Maybe he should give up and let the regional office replace him like they had been itching to do for years now. He could cash in his pension and spend the rest of his days on a quiet ko in the arms of a gal with more tits than brains. Thoughts of string bikinis filled his simple brain as he hefted the bag of polished clubs over one shoulder and turned towards the brightly lit archway that emptied onto the course.

A swirl of black fabric materialized in front of him, effectively blocking his exit.

"What the-?" he muttered through curled lips.

The stranger tapped a finger to the bridge of his oddly shaped sunglasses. "Allow me to introduce myself. I am-"

But Watsup, chief of Roanapur's crooked police force, heard nothing more of the stranger's speech over the sudden thrum of blood in his ears. There was the glint of gun metal the stranger's hands, and the distinct smell of blood in his long, black jacket. As he turned to run, his cleated golf shoes digging ragged holes in the carpet, Watsup realized that he was already dead. One exit blocked by the one attacker, and he had left his weapon in the car.
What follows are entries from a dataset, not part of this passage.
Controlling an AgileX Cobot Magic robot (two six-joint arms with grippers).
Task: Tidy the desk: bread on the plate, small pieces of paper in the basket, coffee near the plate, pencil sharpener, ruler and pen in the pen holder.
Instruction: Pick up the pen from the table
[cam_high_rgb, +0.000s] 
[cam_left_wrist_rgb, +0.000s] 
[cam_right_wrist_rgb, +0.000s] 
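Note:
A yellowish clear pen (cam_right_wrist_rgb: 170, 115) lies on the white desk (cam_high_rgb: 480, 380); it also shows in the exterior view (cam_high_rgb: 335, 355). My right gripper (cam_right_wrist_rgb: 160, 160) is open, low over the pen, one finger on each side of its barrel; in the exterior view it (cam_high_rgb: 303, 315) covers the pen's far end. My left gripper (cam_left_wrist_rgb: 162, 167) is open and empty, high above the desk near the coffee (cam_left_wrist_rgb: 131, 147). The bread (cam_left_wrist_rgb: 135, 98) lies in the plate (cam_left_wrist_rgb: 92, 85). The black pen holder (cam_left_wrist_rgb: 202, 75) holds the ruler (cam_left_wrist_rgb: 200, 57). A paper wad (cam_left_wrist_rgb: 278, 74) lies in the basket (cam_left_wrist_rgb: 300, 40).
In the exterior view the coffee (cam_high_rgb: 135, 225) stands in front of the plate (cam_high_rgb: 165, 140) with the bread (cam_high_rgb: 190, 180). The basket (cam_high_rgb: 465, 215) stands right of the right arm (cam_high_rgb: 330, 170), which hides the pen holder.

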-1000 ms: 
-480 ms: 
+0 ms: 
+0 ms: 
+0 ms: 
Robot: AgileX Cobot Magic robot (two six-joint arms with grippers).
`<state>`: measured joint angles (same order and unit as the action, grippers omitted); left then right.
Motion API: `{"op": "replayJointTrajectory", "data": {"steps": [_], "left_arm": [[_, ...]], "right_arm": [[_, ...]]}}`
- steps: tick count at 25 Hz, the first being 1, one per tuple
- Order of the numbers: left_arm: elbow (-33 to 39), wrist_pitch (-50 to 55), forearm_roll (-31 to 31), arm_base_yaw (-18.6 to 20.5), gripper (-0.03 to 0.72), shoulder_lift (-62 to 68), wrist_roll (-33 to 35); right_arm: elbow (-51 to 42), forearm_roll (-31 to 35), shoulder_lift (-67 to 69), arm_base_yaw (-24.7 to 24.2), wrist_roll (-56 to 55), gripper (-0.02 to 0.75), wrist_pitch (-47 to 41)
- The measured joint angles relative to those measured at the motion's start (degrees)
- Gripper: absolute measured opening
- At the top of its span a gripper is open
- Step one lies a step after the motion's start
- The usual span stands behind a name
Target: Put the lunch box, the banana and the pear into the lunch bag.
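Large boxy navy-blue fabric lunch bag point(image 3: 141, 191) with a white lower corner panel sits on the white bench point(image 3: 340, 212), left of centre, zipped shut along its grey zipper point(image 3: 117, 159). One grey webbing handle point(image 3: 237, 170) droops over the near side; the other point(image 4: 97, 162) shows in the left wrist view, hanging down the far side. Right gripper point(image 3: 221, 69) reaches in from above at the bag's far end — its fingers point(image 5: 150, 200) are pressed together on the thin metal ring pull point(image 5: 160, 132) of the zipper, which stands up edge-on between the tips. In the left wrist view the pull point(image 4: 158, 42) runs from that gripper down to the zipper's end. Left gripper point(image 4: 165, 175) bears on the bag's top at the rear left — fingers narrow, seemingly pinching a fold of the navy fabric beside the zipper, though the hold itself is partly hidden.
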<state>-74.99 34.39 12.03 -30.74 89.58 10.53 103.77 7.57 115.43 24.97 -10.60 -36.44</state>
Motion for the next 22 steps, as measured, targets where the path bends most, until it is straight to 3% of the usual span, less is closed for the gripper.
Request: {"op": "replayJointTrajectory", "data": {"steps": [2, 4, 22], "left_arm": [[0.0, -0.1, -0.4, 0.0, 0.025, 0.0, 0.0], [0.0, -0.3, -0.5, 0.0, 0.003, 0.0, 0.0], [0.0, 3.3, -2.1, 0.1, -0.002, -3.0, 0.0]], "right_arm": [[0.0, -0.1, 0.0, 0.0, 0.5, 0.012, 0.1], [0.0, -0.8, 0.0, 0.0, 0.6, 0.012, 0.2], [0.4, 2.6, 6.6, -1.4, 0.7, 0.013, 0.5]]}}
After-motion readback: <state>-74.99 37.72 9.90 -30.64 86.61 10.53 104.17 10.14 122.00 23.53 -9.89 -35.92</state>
He hadn't thought that he would need it. Who in Roanapur would want him dead? Didn't they understand how lucky they were to have him?

A strange laughter welled up inside of him as he scrambled to find some way, any way, to escape.

Only a damn fool...

He felt the bullets- one, two, three- rip through his back and rattle around between his ribs.

His last laugh broke free on a bubble of blood.


From the other side of sleep, he heard a series of shots outside. These shots were nothing out of the ordinary, not like the roar of helicopters and the building-shaking explosions from last night. It was just the muffled echo of another .45 from some distance away, but the resounding echo of those booming retorts sounded just like the rush of a massive wave. It brought Rock, gasping and groggy, up on his hands in the bed that still smelled like the curve of Revy's shoulder. The clock on the microwave across the room flashed 05:57, and the envelope on the counter was long gone. Rock didn't know if that made him felt better or worse.

He tried not to think about it too much. He rubbed at his eyes, got up, and stumbled into the washroom.

So what if he hadn't felt her leave? Perhaps it wasn't such a bad thing. The way his fingers lingered over every livid bruise in the shower told him that he might not have been able to let her walk away this time. That selfish, needy core of him wanted to seize her by the wrists, and when he had all of Revy's searing focus fixed on him, it would compel him say those crystalline words that he knew would make her stay. Rock couldn't deny that some central part of him wanted nothing as much as to drown with her, the very woman that he was dying to save.

What excuse could he offer for the greed of his heart? Lovesick men have never been renowned for their logical thinking.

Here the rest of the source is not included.